I am working on extract http data from pcap file. I have to reassemble the fragment, so I find nids lib. I install libnids 1.24 with homebrew in Mac os 10.9.5 64bits.
I try to run the printall sample . I modified the code a bit to suit my environment, such as changing "nids.h" to , add nids_params.filename = filename; to open offline file to analyze.
The sample is able to start. But the problem is it print nothing.
I add print to the first line of tcp_callback function. Again, nothing. That indicates the callback is never called.
To prove the problem is not relatted with my cap file
- I set it to capture live packet. After I open a webpage, I get nothing.
- I parse the pcap file with libpcap myself and get lots of tcp packet.
- the number of the packets is 70k+. It is unlikely there isn't a whole tcp connection with handshake.
It's such a pain to compile libnids with the sample and debug step by step. So can you give me some info about why the callback is not called?
Since no one answered me :( I have to choose the most painful way : compile libnids, then debug step by step to see wtf was going on.
I try turn off the -O2 compile options.
And see where the tcp callback should be called. I find that two facts:
the first one is verified by wireshark. And I see wireshark nofify me that
tcp checksum offload.
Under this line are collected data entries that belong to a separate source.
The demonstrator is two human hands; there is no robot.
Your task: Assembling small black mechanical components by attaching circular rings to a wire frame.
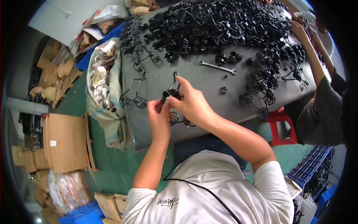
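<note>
Over the near edge of the table my left hand (159, 115) and my right hand (193, 103) meet around a bent-wire part with coils and a dark fitting (165, 96). The fingers of both are closed on it. Its narrow wire end points up past my right index finger, and its coils hang below the hands. Fingers hide much of the fitting. Left of my hands lies a similar coiled wire part (140, 102). A metal spanner (218, 67) rests farther back to the right, with a small black piece (223, 90) nearer.
A dense heap of black wire parts (194, 28) covers the grey table's (149, 128) far side. Another person's arm (311, 52) reaches in at right, near a red stool (274, 128). A filled sack (116, 127) stands against the table's left edge, with cardboard (67, 142) beyond.
</note>
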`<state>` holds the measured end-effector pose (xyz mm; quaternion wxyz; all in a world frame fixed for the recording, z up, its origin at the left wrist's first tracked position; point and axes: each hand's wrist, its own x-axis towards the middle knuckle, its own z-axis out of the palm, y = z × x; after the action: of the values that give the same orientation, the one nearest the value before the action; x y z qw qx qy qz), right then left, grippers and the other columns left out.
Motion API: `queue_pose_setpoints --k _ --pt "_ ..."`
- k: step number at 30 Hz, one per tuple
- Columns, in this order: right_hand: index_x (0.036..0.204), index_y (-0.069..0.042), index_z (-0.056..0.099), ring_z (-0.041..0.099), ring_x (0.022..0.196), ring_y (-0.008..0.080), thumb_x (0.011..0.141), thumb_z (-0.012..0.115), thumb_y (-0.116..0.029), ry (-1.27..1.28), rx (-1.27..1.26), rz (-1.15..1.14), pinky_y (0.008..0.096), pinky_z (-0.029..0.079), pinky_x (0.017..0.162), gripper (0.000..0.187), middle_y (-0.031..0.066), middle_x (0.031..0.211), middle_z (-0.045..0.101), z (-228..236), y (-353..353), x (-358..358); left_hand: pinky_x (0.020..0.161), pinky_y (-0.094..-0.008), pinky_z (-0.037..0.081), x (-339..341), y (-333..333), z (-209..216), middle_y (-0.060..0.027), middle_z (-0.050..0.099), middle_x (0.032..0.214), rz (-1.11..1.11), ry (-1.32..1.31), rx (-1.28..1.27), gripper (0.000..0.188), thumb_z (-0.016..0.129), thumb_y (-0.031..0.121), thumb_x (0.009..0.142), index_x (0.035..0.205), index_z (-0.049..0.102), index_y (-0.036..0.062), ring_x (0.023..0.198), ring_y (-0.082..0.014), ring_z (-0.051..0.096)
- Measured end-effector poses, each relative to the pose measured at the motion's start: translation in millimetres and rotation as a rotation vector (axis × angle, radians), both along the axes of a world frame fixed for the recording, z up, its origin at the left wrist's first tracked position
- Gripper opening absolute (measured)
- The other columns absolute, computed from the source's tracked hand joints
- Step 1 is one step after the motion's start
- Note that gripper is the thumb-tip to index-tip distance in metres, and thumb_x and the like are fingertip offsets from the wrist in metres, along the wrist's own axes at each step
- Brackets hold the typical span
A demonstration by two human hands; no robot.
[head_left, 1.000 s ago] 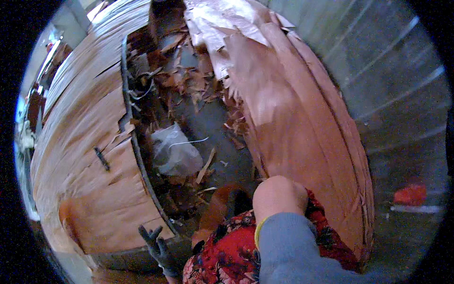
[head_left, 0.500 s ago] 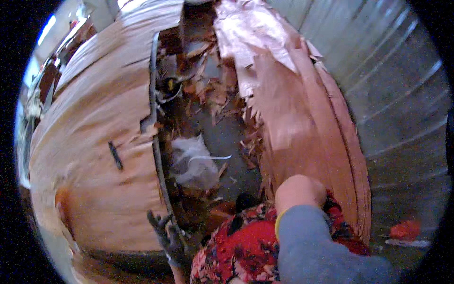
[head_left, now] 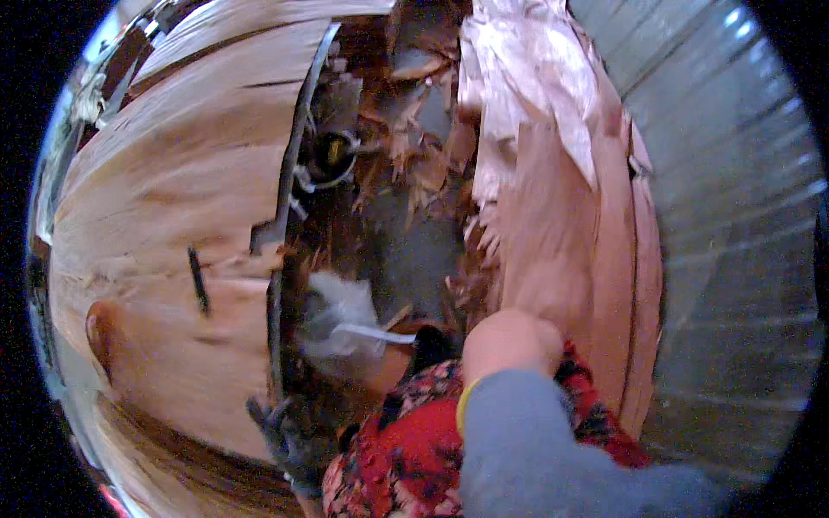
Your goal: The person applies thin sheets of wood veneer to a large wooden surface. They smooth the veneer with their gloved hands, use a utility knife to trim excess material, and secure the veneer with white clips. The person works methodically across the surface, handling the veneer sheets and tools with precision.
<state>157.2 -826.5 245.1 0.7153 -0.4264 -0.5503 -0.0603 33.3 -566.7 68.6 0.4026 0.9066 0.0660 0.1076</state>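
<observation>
Head view: right hand [head_left: 509,341], grip state not discernible, rests against the near end of the veneer stack [head_left: 566,224], whose long axis runs far; gloved left hand [head_left: 289,436], fingers spread, hangs near-left.

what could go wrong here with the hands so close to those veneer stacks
The right hand rests bare against the torn edge of the right veneer stack, so splinters or a cut look possible. Wood scraps and a white bag litter the floor gap between the stacks, a likely trip or snag. The gloved left hand sits low by the left stack, where a sliding sheet might pinch it.
</observation>
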Motion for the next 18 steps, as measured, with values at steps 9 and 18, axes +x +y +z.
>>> queue_pose_setpoints --k 9,18 --pt "0.106 -0.004 0.056 0.058 0.091 0.0337 0.076 0.065 -0.034 0.095 -0.002 0.119 0.0417 0.046 0.076 0.043 0.0179 0.102 0.057 -20.9 -1.2 69.1 0.109 -0.0443 0.014 -23.4 -27.2 -0.4 -0.019 0.039 0.137 0.316 0.133 0.014 0.038 0.044 0.034 0.092 0.108 0.062 0.0055 0.134 -0.0319 0.024" --pt "0.106 -0.004 0.057 0.058 0.092 0.0341 0.075 0.065 -0.036 0.064 -0.111 0.121 0.0421 0.046 0.076 0.045 0.018 0.102 0.057 -12.4 47.3 74.8 0.109 -0.0443 0.017 9.0 -27.3 26.8 -0.0192 0.045 0.132 0.291 0.058 -0.109 0.037 0.046 0.03 0.092 0.112 0.059 0.0018 0.133 -0.0304 0.025"
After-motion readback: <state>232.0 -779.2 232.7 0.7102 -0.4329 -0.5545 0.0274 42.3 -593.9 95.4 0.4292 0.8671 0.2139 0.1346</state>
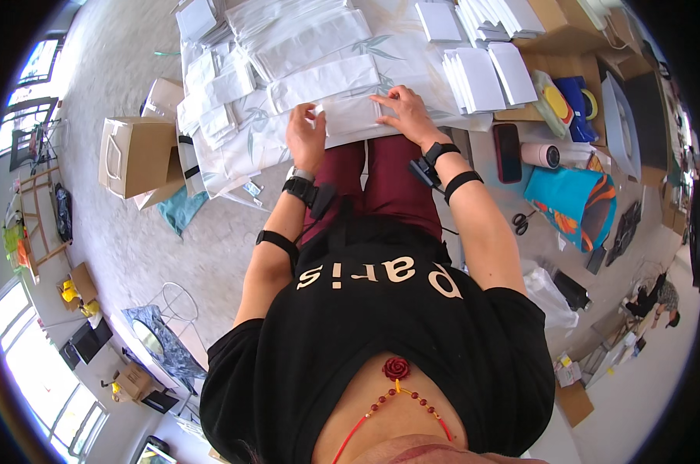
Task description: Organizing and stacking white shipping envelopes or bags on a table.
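I am working on a flat white paper bag (350,116) that lies at the near edge of the table (566,39), straight ahead of my knees. My left hand (305,138) is at the bag's left end, the fingers closed in a pinch on a small white corner of paper there; I judge I hold it so to keep that end lifted and lined up. My right hand (402,112) lies on top of the bag toward its right end, fingers spread and pressed flat, which pins the paper so it cannot slide on the leaf-printed cloth (249,143) under it.

Beyond the bag, farther from me, more long white bags (319,81) lie side by side, one after the next, so there is little bare cloth on that side. To the right of the bag stand rows of small white folded papers (485,77), close to my right wrist. To the left of the bag smaller white pieces (215,116) crowd the cloth up to where it hangs over the edge. The only free side is the near edge, where the bag ends above my lap. Left of the bag and lower, on the floor, a brown paper carrier (137,155) stands, well apart from my hands.
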Available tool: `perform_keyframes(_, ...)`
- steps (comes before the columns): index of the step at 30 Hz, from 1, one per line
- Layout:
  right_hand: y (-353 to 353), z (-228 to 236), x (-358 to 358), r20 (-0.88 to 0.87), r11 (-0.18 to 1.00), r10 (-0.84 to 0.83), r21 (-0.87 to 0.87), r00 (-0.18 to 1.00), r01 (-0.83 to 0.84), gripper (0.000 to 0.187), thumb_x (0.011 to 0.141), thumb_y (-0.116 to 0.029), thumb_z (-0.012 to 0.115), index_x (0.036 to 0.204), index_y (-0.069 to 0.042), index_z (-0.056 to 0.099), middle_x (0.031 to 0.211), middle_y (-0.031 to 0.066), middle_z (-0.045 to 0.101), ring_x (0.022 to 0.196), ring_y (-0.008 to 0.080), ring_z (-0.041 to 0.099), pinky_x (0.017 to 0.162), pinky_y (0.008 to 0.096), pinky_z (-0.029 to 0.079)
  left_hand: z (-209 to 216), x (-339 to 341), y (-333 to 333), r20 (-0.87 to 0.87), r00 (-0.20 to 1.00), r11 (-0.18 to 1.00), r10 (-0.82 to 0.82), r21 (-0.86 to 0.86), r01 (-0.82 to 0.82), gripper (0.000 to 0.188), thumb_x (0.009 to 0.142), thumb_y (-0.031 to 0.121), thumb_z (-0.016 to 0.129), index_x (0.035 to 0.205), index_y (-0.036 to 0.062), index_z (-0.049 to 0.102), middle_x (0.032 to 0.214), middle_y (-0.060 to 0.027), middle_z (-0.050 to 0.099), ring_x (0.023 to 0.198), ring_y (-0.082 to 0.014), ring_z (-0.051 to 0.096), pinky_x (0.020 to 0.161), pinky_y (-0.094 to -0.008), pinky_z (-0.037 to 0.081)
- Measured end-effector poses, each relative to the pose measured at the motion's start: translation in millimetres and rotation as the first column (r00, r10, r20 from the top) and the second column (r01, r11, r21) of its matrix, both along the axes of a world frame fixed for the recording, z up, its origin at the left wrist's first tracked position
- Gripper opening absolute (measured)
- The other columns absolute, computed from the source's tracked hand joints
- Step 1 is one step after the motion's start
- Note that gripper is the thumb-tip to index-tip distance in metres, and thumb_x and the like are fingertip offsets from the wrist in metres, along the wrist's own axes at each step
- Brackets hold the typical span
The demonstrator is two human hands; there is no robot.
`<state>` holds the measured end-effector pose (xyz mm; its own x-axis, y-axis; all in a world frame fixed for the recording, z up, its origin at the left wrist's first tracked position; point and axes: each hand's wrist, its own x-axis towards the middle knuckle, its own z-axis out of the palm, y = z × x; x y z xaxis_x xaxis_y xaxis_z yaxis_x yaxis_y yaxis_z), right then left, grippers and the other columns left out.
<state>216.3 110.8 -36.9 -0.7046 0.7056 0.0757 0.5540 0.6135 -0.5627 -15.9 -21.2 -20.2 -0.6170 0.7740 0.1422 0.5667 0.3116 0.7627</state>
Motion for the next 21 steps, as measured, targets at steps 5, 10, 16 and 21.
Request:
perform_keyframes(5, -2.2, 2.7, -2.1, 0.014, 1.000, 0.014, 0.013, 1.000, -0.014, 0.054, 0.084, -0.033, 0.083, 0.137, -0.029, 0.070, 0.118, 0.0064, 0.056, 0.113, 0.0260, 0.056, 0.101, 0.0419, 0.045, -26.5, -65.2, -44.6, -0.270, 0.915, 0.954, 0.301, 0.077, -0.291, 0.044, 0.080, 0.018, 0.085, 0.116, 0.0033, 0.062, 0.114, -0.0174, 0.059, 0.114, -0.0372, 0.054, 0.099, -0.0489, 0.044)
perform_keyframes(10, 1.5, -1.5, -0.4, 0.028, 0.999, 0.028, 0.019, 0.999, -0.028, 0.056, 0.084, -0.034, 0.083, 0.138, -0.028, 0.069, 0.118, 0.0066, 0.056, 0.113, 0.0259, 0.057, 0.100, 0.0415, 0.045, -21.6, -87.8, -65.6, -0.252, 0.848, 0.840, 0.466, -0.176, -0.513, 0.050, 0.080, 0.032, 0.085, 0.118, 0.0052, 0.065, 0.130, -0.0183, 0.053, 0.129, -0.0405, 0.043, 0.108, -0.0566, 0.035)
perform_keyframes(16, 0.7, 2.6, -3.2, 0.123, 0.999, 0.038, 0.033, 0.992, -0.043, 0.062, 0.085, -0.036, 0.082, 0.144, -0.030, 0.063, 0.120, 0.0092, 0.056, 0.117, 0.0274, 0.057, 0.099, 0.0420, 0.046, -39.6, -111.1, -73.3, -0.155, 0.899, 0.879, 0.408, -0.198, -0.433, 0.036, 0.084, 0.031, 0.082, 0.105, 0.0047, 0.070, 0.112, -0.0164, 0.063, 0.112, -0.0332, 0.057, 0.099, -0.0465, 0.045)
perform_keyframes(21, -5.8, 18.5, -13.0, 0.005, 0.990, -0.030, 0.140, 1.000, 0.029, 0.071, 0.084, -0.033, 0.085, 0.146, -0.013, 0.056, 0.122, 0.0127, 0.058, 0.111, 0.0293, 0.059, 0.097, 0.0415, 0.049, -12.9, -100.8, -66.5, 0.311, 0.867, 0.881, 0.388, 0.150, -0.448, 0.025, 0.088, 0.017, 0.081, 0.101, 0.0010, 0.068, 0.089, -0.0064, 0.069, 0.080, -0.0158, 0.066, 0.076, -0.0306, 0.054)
I get the explaination from the wiki of wireshark:The second one is because libnids is able to reassemble the stream by the hand shake message.
All of a sudden, The idea come to my mind that combining these two fact result in the result output nothing.
Since most ACKs packet have wrong checksum. So the packet is skipped before it can be seen by the reassemble function.
After disable checksum, I finally get the output of tcp payload. Two days and I got it!